Tous les papes étant déclarés infaillibles et cette bulle n’ayant jamais été condamnée, cela signifie que l’ordre de l’église reste toujours en vigueur.

Au 16ème siècle Las Casas, évêque espagnole aux Amériques prit la défense des populations autochtones amérindiennes pour les soustraire à l’esclavage des colons européens, au prétexte qu’ils sont des descendants de Sem et qu’ils possèdent par conséquent une âme contrairement à tous les noirs qui eux sont maudits et sans âme, car descendants de Cham (Kam) et appelés par conséquent à être éternellement les esclaves des blancs, c'est-à-dire de Sem et de Japhet et cela, en accomplissement de la pseudo prophétie de Noé en Genèse chapitre 9 versets 18 à 27.
Tout combat, pour notre émancipation, nous ramène nécessairement à la conscience césairienne, comme celui mené par Christiane Taubira qui fit adopter en 2001 en France, la loi reconnaissant la traite négrière transatlantique et l’esclavage, crime contre l’humanité.

Je souhaite que le Sénégal imite en cela la France et l’ONU, mais aille encore plus loin en adoptant une loi reconnaissant la traite négrière, l’antikamitisme et la colonisation, crime contre l’humanité.
En 1966, Aimé Césaire était au côté de Léopold Cedar Senghor pour promouvoir le premier Festival Mondiale des Art Nègres.
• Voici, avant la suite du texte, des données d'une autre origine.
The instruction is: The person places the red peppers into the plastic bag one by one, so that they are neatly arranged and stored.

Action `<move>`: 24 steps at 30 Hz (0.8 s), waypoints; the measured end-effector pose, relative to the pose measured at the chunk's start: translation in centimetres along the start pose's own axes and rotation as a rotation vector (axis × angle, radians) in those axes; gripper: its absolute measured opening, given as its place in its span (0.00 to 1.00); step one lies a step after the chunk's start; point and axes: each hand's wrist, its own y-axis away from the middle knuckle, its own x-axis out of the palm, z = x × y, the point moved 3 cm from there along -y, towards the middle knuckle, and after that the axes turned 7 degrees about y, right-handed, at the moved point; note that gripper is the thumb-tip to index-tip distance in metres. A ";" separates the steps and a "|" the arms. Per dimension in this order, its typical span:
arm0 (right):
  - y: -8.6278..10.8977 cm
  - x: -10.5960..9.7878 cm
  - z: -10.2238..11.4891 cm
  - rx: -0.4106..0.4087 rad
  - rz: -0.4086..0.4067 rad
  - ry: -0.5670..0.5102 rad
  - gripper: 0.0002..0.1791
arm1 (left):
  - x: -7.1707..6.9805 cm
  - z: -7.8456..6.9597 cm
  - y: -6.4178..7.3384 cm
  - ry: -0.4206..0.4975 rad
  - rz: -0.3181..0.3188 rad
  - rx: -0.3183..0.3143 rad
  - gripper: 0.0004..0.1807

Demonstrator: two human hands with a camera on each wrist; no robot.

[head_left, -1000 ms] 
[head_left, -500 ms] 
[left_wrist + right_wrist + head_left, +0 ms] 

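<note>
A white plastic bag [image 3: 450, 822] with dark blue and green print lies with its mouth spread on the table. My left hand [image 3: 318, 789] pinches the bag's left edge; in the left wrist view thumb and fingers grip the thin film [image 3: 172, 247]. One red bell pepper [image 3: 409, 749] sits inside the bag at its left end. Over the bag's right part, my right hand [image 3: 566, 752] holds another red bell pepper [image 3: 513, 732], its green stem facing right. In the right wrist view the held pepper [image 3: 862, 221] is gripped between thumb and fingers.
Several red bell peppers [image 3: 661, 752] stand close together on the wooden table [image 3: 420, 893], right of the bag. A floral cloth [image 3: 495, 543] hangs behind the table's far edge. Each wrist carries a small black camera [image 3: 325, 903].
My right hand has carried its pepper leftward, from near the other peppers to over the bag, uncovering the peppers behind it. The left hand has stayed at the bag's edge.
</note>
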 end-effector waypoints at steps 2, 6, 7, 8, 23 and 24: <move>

L’esprit rebelle du poète africain martiniquais trouvera t-il vraiment sa place dans la troisième édition qui aura lieu à Dakar en 2009 à un moment aussi stratégique du destin de l’Afrique et de sa Diaspora ? Je le souhaite mais j’éprouve de sérieuses inquiétudes quand le ministère de la culture du Sénégal qui gère le 3ème Festival Mondial des Arts Nègres pour le compte de l’Union Africaine, est récemment devenu aussi, le ministère de la francophonie.

J’ai l’intime conviction que le sioniste Bernard Kouchner sera de la partie et va biaiser nos aspirations, puisque c’est lui qui, en charge des affaires étrangères françaises, chapeaute la coopération et la francophonie. Il y a donc lieu de s’inquiéter, lorsqu’on connaît le lien historique de dépendance néo-coloniale qui a longtemps lié le Sénégal à la France. Quel rapport entre la culture nègre et la langue française, si ce n’est l’histoire d’un long crime contre l’humanité et qui est loin d’être réparé, lorsque certains  dirigeants africains tel que le président Wade lui-même s’affichent contre la réparation, ce qui conforte la politique des dirigeants sionistes tels Sarkozy et Kouchner, puisqu’on sait qu’Israël, n’a pas ratifié tout comme les Etats-Unis, la Cour Pénal Internationale, et a manifesté sa désolidarisation des conclusions de la Conférence de Durban où l’ONU qui reconnaissait la traite négrière, crime contre l’humanité.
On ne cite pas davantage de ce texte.